→ **Provided material**:
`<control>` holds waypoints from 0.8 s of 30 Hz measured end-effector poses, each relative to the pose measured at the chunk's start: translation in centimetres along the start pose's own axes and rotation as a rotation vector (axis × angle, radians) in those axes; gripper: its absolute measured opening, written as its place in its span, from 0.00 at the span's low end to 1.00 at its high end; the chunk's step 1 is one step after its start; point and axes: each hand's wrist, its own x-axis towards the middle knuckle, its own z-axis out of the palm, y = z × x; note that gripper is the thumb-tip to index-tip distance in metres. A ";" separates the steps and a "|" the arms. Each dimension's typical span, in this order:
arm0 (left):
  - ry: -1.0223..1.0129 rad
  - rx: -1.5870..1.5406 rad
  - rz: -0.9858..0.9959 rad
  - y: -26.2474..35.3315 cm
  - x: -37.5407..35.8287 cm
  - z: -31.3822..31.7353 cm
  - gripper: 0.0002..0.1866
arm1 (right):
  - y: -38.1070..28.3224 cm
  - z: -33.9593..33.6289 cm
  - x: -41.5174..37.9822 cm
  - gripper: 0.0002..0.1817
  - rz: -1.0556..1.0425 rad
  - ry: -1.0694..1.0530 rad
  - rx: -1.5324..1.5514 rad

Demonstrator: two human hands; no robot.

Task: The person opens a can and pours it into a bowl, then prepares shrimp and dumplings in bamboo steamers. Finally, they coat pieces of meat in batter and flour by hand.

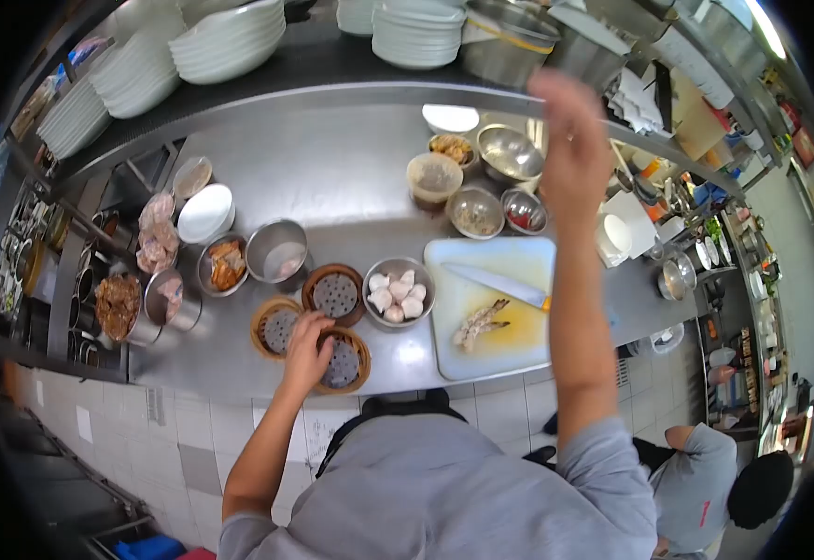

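Note:
My left hand (308,353) rests at the bamboo steamers, its fingers on the rims between the left steamer (277,327) and the front one (343,362); what they pinch, if anything, is hidden. A third steamer (335,294) sits just behind. All have perforated liners. Raised over the right side of the counter, my right hand (570,121) is blurred by motion. Below it lies a white cutting board (446,345) with a knife (496,283) and a few shrimp (478,327). A metal bowl of white dumplings (398,291) stands between steamers and board.
Metal bowls and containers of meat (158,233) stand on the left of the counter (332,168). Behind the board are more bowls (475,213). Stacked white plates (416,35) line the overhead shelf (314,93). Another person (706,485) is at the lower right.

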 end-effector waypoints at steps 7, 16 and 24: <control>-0.121 0.046 0.079 3.0 5.9 2.3 0.14 | 8.1 2.4 10.7 0.11 0.052 -0.427 -0.312; -0.198 0.102 -0.013 3.3 7.0 6.6 0.18 | 10.5 -5.8 -2.8 0.11 0.647 -0.504 0.324; -0.198 0.169 -0.058 5.3 6.5 8.4 0.21 | 37.9 -9.5 -26.5 0.16 0.884 -0.688 -0.562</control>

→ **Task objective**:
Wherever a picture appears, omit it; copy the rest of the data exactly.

→ **Reply to the task**:
`<control>` holds waypoints from 0.8 s of 30 Hz measured end-effector poses, each relative to the pose measured at the chunk's start: translation in centimetres along the start pose's own axes and rotation as a rotation vector (axis × angle, radians) in those axes; gripper: its absolute measured opening, written as its place in its span, from 0.00 at the span's low end to 1.00 at its high end; the chunk's step 1 is one step after its start; point and axes: each hand's wrist, its own x-axis towards the middle knuckle, its own z-axis out of the palm, y = z × x; note that gripper is the thumb-tip to index-tip distance in metres. A ";" separates the steps and a "|" the arms. Each dimension's typical span, in this order:
arm0 (left):
  - ry: -1.0223..1.0129 rad
  - rx: -1.5870..1.5406 rad
  - rz: -0.9858..0.9959 rad
  - y: -26.2474..35.3315 cm
  - x: -37.5407..35.8287 cm
  - z: -31.3822..31.7353 cm
  - gripper: 0.0002..0.1866
arm1 (right):
  - y: -38.1070..28.3224 cm
  - z: -33.9593..33.6289 cm
  - x: -41.5174..37.9822 cm
  - gripper: 0.0002..0.1817
  - rz: -1.0556..1.0425 rad
  - ry: -1.0694..1.0530 rad
  - rx: -1.5324..1.5514 rad

Demonstrator: two human hands; no robot.

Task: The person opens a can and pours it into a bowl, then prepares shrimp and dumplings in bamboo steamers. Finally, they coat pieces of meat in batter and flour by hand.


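Note:
My left hand (308,353) rests at the bamboo steamers, its fingers on the rims between the left steamer (277,327) and the front one (343,362); what they pinch, if anything, is hidden. A third steamer (335,294) sits just behind. All have perforated liners. Raised over the right side of the counter, my right hand (570,121) is blurred by motion. Below it lies a white cutting board (446,345) with a knife (496,283) and a few shrimp (478,327). A metal bowl of white dumplings (398,291) stands between steamers and board.
Metal bowls and containers of meat (158,233) stand on the left of the counter (332,168). Behind the board are more bowls (475,213). Stacked white plates (416,35) line the overhead shelf (314,93). Another person (706,485) is at the lower right.
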
 end-effector waypoints at steps 7, 16 and 24: <control>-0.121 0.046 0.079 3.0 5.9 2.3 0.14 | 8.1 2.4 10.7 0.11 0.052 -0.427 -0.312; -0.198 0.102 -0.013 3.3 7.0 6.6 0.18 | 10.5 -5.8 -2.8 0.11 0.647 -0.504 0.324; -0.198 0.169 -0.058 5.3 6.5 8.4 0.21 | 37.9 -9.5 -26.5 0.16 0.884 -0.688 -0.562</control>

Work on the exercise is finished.